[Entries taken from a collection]

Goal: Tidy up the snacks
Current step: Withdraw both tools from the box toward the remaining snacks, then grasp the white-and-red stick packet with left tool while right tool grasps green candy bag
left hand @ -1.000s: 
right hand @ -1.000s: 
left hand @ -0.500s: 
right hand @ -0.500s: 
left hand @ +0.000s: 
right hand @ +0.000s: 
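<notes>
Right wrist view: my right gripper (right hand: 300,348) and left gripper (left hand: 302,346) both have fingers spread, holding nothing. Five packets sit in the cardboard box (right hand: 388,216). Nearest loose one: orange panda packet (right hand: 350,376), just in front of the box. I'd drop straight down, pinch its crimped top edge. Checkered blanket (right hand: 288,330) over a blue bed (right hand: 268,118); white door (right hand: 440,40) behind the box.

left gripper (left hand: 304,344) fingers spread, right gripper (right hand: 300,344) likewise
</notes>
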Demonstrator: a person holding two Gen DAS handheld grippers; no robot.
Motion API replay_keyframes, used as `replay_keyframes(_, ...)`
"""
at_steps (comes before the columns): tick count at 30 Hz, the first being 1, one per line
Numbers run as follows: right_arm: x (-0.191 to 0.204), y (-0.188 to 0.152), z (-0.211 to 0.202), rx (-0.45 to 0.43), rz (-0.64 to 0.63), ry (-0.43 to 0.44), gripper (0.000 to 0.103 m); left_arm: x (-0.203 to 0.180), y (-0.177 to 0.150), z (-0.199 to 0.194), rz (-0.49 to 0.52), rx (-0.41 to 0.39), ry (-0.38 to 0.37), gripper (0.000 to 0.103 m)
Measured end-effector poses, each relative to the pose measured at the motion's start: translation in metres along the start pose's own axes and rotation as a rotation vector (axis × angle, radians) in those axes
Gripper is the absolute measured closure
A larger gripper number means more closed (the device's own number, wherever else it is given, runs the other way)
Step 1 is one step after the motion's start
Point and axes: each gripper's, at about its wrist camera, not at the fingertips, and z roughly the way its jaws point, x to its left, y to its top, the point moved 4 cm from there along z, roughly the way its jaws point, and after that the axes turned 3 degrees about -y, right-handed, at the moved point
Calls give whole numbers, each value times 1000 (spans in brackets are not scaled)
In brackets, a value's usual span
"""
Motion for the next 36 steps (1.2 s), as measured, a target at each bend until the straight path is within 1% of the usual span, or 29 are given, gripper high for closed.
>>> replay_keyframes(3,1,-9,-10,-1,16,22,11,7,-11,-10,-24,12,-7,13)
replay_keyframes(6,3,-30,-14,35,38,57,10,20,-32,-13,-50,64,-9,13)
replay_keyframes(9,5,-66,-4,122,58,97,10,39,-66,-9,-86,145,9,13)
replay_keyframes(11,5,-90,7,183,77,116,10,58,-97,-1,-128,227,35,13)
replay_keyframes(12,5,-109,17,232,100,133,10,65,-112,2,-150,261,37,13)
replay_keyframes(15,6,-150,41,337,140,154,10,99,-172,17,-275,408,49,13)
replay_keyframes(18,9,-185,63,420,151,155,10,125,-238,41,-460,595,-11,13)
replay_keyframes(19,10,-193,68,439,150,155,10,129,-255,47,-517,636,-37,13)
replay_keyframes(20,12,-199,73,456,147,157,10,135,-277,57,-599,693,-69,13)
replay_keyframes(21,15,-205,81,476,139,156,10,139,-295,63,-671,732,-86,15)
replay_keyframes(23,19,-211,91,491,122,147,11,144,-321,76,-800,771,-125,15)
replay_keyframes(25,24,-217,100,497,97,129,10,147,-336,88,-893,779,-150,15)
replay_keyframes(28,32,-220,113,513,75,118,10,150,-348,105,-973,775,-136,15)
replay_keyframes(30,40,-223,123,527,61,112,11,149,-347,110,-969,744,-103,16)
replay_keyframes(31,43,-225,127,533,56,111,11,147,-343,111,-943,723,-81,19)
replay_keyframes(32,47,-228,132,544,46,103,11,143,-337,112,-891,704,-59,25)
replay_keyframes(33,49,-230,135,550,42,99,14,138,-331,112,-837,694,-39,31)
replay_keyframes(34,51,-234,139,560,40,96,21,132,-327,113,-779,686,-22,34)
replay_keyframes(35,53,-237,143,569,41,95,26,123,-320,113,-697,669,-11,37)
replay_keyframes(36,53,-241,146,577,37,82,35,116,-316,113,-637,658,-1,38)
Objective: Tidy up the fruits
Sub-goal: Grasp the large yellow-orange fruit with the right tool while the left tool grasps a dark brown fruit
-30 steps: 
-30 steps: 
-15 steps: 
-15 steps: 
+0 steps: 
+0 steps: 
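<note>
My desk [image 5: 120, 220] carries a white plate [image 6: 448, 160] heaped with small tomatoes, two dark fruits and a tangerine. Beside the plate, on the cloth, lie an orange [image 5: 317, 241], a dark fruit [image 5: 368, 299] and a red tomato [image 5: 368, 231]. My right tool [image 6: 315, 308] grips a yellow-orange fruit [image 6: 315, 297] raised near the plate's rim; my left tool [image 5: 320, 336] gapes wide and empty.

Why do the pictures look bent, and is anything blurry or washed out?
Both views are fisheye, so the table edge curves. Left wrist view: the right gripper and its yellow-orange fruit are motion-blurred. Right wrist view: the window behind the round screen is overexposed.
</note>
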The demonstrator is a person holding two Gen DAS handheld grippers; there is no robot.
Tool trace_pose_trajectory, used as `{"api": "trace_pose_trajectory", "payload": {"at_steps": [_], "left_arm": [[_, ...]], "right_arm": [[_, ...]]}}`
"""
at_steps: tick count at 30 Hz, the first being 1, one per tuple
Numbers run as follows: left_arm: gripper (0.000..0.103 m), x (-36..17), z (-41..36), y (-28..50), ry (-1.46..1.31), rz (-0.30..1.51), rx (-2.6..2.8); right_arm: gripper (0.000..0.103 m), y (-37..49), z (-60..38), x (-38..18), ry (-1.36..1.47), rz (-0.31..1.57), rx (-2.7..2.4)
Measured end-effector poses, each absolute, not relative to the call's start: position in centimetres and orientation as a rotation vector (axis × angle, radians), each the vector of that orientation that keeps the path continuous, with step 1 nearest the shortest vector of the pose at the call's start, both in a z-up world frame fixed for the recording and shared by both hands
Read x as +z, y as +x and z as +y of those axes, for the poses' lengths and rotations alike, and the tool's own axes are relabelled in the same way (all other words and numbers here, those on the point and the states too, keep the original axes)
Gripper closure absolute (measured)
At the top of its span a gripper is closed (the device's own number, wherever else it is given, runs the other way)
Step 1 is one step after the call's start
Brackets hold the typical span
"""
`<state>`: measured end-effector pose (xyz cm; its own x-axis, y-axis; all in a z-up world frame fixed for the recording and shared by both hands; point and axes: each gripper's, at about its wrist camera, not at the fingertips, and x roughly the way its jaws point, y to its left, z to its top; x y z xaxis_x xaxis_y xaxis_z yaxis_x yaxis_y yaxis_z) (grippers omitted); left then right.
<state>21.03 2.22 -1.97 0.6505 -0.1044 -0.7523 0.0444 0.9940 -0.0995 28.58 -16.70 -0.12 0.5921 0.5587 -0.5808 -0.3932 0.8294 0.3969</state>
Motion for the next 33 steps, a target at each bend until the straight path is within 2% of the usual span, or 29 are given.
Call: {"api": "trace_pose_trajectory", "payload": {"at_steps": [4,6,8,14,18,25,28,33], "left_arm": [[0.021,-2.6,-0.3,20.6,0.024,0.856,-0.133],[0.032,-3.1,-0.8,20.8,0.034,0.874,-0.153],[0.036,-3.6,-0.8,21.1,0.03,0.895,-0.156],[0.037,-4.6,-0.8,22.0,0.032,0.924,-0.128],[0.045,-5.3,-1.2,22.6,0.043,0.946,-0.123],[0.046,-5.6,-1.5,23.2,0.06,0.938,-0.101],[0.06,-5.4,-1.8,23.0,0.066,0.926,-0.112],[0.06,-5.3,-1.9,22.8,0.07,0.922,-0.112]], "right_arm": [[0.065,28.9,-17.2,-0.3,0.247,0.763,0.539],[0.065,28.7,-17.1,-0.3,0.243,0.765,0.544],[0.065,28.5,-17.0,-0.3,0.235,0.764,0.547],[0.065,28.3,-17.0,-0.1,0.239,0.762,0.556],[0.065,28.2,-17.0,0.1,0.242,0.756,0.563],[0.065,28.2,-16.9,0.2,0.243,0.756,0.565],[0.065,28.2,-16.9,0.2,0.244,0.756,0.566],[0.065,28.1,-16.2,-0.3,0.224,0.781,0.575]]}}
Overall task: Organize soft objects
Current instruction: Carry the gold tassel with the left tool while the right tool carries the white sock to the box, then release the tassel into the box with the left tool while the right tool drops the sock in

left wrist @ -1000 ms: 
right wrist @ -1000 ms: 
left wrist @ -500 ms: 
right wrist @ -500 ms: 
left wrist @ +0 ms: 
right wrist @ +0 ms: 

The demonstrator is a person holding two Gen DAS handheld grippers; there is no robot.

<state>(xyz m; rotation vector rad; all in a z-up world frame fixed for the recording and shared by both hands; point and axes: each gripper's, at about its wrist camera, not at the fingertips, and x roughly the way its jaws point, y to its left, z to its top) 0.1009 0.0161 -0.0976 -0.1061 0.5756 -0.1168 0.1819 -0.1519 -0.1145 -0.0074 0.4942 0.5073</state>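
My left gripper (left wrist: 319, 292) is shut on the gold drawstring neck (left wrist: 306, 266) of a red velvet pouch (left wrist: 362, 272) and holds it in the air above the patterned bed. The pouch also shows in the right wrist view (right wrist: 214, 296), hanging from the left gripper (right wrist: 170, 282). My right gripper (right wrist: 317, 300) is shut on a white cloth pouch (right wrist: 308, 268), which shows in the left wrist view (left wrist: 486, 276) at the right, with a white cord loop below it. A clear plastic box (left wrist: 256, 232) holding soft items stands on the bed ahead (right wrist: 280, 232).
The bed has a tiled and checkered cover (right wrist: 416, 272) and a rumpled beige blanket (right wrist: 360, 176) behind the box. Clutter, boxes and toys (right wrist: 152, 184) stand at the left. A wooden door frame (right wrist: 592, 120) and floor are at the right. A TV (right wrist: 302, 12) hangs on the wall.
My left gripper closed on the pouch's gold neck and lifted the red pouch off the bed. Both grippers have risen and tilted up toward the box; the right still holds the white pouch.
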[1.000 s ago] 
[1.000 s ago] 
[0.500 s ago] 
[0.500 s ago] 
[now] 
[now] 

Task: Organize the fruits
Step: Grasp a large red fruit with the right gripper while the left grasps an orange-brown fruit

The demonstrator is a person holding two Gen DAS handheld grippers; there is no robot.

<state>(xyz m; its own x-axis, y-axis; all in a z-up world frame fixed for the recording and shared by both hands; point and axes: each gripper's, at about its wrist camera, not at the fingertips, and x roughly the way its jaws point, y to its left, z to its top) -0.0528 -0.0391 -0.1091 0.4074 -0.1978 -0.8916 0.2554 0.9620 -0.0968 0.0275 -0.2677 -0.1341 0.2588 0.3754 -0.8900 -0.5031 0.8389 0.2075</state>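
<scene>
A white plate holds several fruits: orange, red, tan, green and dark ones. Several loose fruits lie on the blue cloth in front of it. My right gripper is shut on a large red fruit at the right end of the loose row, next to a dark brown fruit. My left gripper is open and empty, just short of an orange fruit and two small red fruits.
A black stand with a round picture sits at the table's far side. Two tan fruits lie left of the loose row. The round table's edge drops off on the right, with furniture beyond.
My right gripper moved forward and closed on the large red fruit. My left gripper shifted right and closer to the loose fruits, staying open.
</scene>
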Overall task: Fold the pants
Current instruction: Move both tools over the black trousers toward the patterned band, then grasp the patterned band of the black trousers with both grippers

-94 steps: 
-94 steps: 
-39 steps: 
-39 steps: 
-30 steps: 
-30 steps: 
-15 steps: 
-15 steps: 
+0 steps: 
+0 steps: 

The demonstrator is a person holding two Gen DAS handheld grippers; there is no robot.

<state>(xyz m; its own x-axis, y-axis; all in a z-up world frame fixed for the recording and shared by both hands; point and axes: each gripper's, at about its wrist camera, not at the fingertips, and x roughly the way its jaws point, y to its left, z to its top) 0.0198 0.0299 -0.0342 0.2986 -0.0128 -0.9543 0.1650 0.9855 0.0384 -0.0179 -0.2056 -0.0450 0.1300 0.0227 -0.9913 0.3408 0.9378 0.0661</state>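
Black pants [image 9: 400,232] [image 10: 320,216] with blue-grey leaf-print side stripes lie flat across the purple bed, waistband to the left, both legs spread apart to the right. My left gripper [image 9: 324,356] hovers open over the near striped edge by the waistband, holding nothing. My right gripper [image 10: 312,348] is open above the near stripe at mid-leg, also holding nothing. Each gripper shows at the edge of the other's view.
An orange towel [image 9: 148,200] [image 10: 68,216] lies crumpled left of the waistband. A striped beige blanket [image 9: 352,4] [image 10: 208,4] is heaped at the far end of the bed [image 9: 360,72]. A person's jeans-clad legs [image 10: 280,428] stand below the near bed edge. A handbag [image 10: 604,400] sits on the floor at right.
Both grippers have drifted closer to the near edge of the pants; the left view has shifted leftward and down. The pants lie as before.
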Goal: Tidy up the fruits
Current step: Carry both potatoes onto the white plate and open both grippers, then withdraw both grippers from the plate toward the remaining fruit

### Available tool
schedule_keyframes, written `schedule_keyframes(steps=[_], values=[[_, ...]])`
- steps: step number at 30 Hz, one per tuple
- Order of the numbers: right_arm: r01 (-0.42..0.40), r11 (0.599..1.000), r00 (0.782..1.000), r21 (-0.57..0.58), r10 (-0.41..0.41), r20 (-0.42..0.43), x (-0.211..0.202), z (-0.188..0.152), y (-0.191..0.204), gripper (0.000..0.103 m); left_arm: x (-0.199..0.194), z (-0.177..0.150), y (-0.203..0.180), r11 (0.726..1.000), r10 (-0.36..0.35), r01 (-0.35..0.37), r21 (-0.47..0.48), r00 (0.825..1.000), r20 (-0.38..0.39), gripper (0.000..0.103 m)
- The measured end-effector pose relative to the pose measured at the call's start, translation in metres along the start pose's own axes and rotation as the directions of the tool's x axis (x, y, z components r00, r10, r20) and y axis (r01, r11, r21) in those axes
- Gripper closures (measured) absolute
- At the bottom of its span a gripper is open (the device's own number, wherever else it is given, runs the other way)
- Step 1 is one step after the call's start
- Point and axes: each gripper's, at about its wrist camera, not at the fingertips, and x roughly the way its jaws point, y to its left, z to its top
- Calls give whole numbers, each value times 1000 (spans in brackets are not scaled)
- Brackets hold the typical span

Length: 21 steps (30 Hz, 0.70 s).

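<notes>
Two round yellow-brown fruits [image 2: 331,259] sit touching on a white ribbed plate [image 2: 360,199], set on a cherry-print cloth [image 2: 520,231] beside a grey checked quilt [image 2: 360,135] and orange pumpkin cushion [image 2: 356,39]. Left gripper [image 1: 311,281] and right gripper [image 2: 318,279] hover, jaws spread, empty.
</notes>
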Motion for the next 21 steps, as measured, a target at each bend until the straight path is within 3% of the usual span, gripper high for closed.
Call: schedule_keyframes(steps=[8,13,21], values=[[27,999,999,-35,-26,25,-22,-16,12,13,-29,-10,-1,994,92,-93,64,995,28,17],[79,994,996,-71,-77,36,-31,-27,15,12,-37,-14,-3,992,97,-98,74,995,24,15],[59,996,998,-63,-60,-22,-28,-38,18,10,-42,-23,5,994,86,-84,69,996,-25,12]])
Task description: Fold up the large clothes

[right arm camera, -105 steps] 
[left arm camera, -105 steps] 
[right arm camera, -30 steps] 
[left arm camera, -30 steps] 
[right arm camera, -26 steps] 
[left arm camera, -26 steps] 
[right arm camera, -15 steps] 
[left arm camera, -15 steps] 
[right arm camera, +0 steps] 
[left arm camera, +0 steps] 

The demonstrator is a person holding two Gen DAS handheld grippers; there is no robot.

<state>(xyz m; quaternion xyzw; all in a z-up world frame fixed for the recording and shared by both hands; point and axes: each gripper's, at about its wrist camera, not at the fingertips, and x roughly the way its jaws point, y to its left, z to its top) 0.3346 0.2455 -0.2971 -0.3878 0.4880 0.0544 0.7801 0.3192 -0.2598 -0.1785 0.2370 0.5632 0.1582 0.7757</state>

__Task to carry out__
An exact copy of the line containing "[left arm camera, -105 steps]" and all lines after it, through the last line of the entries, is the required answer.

__Output below__
[left arm camera, -105 steps] 
[right arm camera, -30 steps] 
[left arm camera, -30 steps] 
[right arm camera, -26 steps] 
[left arm camera, -26 steps] 
[right arm camera, -15 steps] 
[left arm camera, -15 steps] 
[right arm camera, +0 steps] 
[left arm camera, +0 steps] 

The demonstrator is a person holding two Gen DAS handheld grippers; there is no robot.

<state>(xyz m; quaternion xyzw; all in a z-up world frame fixed for the recording and shared by both hands; point and axes: each gripper's, at about its wrist camera, not at the fingertips, and x roughly the way its jaws point, y to its left, z to its top) 0.3346 0.2455 -0.2971 -0.3878 0.4880 0.0544 0.7801 0.3192 -0.2598 -0.1785 0.2370 0.5632 0.1582 0.7757</state>

This exercise is now fully answered.